We catalog Active Galactic Nuclei (AGN) in the volume- and mass-limited RESOLVE and ECO surveys using (i) the BPT plot with standard and alternate demarcations, (ii) the BPT plot and VO plots (using [OI] or [SII]) to find "SF-AGN" with mixed star-forming and AGN classifications, and (iii) mid-IR WISE color selection. Dividing RESOLVE+ECO into dwarf, transitional, and giant galaxies by baryonic mass, we find AGN occupation fractions of 2-5%, 16-27%, and 20-48%, respectively, computed relative to all galaxies in each mass range including those not searchable for AGN. These percentage ranges encompass large systematics between crossmatched emission-line measurements from different SDSS catalogs. Stellar-mass divisions yield similar results. Adding (incomplete) archival X-ray/broadline AGN detections, the dwarf AGN occupation fraction reaches 3-6. WISE AGN are detected in <1% of galaxies at all masses with optimized WISE photometry; we show that standard catalog photometry yields high rates of both false positives and false negatives. AGN demographics shift with mass due to correlations with gas content, star formation, and group environment, forming a continuum: SF-AGN at the high-SF end, then "Bonus AGN" (defined by alternate literature BPT demarcations), then Composites, then Conventional AGN at the low-SF end. Typical (metal-poor, star-forming) dwarfs most often host SF-AGN, whereas typical transitional galaxies most often host Bonus AGN and Composites. We release homogenized SDSS line measurements, reprocessed WISE data, and UV+mid-IR star formation rates for RESOLVE and ECO.

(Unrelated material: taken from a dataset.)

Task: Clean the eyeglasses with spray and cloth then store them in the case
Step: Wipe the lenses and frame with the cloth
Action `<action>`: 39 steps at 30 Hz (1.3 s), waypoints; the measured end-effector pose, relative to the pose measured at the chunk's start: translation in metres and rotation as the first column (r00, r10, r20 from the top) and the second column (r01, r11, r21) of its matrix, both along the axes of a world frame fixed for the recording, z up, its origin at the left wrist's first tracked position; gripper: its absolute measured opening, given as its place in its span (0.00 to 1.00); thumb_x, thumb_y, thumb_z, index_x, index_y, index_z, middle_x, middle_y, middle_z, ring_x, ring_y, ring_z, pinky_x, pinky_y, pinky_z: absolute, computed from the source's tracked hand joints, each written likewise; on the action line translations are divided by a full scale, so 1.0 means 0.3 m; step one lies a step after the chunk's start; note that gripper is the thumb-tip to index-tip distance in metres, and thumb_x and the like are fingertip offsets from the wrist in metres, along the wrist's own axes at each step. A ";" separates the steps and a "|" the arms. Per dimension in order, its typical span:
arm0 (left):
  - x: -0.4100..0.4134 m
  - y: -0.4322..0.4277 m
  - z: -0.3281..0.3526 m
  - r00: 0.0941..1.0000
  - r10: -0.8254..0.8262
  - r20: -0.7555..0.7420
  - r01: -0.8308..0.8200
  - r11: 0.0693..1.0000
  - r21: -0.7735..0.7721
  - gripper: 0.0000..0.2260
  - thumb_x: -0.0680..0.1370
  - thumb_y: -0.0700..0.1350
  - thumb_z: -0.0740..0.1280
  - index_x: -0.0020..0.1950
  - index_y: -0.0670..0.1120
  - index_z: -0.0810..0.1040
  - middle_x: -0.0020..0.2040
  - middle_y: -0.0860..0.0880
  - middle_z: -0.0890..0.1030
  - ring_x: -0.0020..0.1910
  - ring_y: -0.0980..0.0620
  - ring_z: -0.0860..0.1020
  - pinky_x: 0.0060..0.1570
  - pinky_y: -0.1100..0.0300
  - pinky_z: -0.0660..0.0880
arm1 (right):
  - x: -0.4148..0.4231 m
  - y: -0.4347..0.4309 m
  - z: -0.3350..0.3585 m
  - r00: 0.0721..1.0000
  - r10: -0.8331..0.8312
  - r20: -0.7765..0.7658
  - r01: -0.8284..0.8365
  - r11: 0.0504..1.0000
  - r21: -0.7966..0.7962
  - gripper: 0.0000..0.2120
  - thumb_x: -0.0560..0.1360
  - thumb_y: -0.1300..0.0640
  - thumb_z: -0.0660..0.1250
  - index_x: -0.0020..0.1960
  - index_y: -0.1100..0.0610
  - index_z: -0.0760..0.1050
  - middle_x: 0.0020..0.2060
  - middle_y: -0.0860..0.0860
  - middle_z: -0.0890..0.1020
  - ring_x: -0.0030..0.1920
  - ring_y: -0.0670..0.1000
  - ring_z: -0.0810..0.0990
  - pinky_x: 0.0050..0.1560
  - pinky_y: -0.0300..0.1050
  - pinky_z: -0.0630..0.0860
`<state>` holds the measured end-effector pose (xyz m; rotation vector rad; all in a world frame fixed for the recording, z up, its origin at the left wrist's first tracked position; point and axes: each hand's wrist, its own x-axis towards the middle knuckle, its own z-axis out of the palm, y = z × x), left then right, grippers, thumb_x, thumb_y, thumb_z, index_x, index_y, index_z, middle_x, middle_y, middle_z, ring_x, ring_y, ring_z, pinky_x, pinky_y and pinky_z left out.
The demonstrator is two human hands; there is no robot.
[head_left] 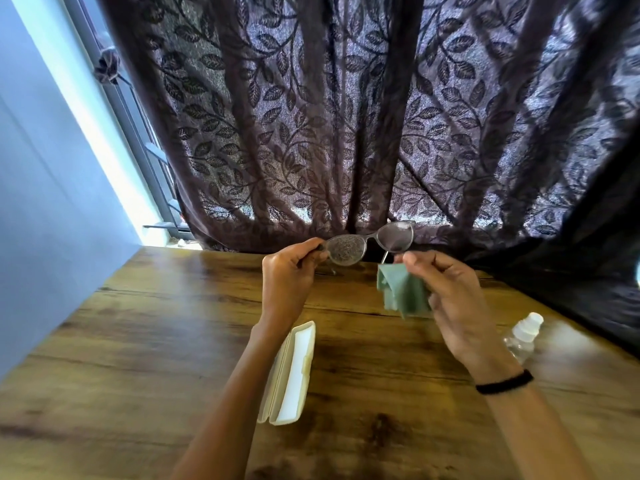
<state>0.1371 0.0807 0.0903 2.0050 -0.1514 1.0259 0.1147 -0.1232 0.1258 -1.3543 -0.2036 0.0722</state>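
Wooden table [173,341], leaf-patterned curtain [346,116] behind. Your left hand [287,275] pinches the eyeglasses [370,242]; your right hand [453,299] grips the cloth [403,292].

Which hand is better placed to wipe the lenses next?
Right. The right hand already holds the green cloth just below the eyeglasses, while the left hand grips their frame end.

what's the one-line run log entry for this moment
left hand: holds eyeglasses | right hand: holds cloth | case: open on table | spray bottle: on table
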 end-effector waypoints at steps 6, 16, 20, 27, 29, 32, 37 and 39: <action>-0.022 -0.023 0.052 0.999 -0.009 0.053 0.006 0.998 0.056 0.08 0.69 0.32 0.71 0.48 0.36 0.82 0.41 0.48 0.83 0.43 0.67 0.76 0.40 0.81 0.70 | 0.003 0.053 0.056 0.973 -0.140 0.183 0.095 0.968 0.233 0.09 0.56 0.49 0.76 0.34 0.49 0.81 0.34 0.45 0.83 0.39 0.44 0.80 0.37 0.38 0.78; -0.055 -0.053 0.111 0.994 -0.030 0.109 0.024 0.998 0.060 0.07 0.71 0.34 0.70 0.48 0.39 0.82 0.40 0.46 0.84 0.39 0.62 0.79 0.39 0.78 0.72 | -0.024 0.173 0.021 0.482 0.004 0.876 0.718 0.572 -0.397 0.14 0.73 0.67 0.65 0.58 0.63 0.77 0.53 0.55 0.79 0.54 0.50 0.71 0.59 0.38 0.66; -0.058 -0.061 0.117 0.990 0.023 0.140 -0.036 0.995 0.097 0.08 0.71 0.33 0.68 0.48 0.38 0.82 0.40 0.44 0.84 0.42 0.64 0.76 0.41 0.81 0.69 | -0.051 0.188 0.015 0.422 0.190 0.887 0.744 0.487 -0.458 0.15 0.75 0.62 0.57 0.57 0.63 0.77 0.56 0.55 0.79 0.53 0.52 0.69 0.53 0.42 0.72; -0.050 -0.053 0.123 0.985 -0.026 0.173 0.006 0.993 0.118 0.07 0.71 0.33 0.71 0.48 0.36 0.82 0.40 0.45 0.85 0.42 0.60 0.79 0.42 0.76 0.74 | -0.014 0.118 0.046 0.450 -0.015 0.893 0.761 0.530 -0.375 0.14 0.73 0.66 0.66 0.58 0.63 0.77 0.54 0.56 0.79 0.54 0.50 0.70 0.59 0.37 0.65; -0.049 -0.057 0.122 0.982 -0.040 0.186 0.019 0.993 0.115 0.07 0.71 0.33 0.70 0.48 0.36 0.82 0.41 0.44 0.84 0.41 0.59 0.80 0.41 0.72 0.77 | -0.016 0.124 0.056 0.456 -0.002 0.890 0.751 0.539 -0.383 0.13 0.75 0.63 0.65 0.59 0.63 0.76 0.55 0.55 0.79 0.55 0.51 0.70 0.59 0.37 0.65; -0.051 -0.073 0.126 0.979 -0.026 0.201 0.005 0.994 0.106 0.08 0.70 0.32 0.68 0.48 0.34 0.81 0.39 0.42 0.84 0.39 0.62 0.77 0.40 0.78 0.72 | -0.030 0.158 0.060 0.429 0.143 0.892 0.738 0.514 -0.437 0.15 0.75 0.61 0.63 0.60 0.63 0.76 0.57 0.54 0.78 0.57 0.52 0.68 0.61 0.42 0.67; -0.054 -0.078 0.122 0.972 -0.016 0.235 -0.010 0.994 0.109 0.09 0.69 0.30 0.68 0.48 0.34 0.81 0.38 0.45 0.83 0.40 0.63 0.75 0.42 0.81 0.69 | -0.024 0.146 0.030 0.424 0.207 0.882 0.756 0.456 -0.470 0.18 0.73 0.67 0.64 0.62 0.62 0.74 0.60 0.55 0.77 0.58 0.52 0.67 0.62 0.45 0.69; -0.055 -0.073 0.115 0.968 -0.025 0.249 0.001 0.995 0.098 0.08 0.69 0.30 0.69 0.48 0.33 0.81 0.41 0.49 0.80 0.43 0.64 0.76 0.43 0.80 0.71 | -0.015 0.119 0.030 0.437 0.124 0.891 0.769 0.462 -0.442 0.17 0.73 0.66 0.61 0.62 0.63 0.74 0.58 0.56 0.78 0.57 0.52 0.67 0.62 0.44 0.67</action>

Though our optimized techniques find roughly five times more active black holes in dwarf galaxies than most prior work does, we emphasize that the 2-5% frequency measured for dwarfs is still far lower than the 16-27% frequency for transitional galaxies -- galaxies with masses between dwarfs and giants, like our own Milky Way -- or the 20-48% frequency for giants. This bar chart uses two shades to show these very broad percentage ranges, which are so approximate because of large systematic differences between emission-line measurements by different research teams using the same SDSS spectroscopic data. Even so, we found an unmistakable jump in the measured frequency of active black holes going from dwarfs to transitional and giant galaxies, which could mean that there are still more black holes eluding detection in dwarfs, or could mean that as they transition from dwarfs to giants, galaxies become better places for black holes to grow.